● **Work task**
Only one stretch of the data below is needed. Output the lines from the one with "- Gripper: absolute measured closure" up to and including the one with "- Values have", exactly as they stand.

● **Recorded information**
· · · · · · ·

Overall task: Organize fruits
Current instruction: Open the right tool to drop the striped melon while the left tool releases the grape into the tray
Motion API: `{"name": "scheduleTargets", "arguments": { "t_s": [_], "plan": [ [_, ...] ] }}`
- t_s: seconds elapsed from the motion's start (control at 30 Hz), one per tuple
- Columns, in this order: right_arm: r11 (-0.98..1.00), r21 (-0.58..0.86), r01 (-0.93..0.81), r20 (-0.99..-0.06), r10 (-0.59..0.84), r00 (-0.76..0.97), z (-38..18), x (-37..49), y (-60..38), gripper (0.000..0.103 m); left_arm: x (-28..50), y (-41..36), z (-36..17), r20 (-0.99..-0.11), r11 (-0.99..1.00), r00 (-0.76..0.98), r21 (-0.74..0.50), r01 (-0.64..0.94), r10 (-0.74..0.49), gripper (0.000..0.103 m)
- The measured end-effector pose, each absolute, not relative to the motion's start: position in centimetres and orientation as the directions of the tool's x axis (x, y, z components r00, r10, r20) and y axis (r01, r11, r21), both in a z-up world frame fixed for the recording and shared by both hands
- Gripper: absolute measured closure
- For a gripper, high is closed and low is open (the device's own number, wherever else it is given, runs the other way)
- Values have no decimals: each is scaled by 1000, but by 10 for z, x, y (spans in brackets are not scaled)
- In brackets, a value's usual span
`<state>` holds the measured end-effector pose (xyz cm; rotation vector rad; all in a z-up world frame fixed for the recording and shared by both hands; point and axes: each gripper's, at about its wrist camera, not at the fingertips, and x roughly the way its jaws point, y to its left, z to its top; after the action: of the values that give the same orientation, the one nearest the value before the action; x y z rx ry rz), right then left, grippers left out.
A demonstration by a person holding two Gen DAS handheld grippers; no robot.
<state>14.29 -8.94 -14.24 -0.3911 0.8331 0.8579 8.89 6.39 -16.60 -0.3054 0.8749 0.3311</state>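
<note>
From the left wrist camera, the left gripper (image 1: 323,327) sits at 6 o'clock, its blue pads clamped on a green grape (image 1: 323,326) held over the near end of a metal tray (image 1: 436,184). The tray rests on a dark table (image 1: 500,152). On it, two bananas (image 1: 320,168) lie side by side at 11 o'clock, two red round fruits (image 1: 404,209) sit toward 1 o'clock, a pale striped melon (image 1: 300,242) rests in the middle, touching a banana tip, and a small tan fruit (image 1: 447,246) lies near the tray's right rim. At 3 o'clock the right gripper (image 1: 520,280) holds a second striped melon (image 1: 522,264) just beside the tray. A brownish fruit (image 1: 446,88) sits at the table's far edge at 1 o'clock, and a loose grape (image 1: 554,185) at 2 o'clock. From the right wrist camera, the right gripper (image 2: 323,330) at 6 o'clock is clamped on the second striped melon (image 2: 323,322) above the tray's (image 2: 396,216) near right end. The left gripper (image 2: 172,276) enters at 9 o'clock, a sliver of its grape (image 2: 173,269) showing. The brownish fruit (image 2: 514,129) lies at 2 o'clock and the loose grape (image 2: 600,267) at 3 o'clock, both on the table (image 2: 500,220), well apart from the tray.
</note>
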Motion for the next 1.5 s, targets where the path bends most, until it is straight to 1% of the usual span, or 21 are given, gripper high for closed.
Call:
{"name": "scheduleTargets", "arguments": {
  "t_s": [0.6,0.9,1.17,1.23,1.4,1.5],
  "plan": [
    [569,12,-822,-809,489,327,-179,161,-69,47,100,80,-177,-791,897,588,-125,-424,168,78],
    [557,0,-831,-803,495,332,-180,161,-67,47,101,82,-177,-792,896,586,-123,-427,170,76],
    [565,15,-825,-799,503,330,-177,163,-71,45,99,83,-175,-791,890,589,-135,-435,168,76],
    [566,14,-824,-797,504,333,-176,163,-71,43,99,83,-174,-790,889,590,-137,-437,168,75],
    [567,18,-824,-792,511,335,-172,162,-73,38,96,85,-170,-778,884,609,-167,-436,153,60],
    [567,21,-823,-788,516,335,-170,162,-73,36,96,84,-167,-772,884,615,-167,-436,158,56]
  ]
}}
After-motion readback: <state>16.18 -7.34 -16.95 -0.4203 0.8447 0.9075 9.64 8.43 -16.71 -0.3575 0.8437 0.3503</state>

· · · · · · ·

● **Written solution**
- Gripper: absolute measured closure
- For a gripper, high is closed and low is open (the device's own number, wherever else it is given, runs the other way)
- Values have no decimals: each is scaled by 1000, but by 10 for z, x, y (spans in brackets are not scaled)

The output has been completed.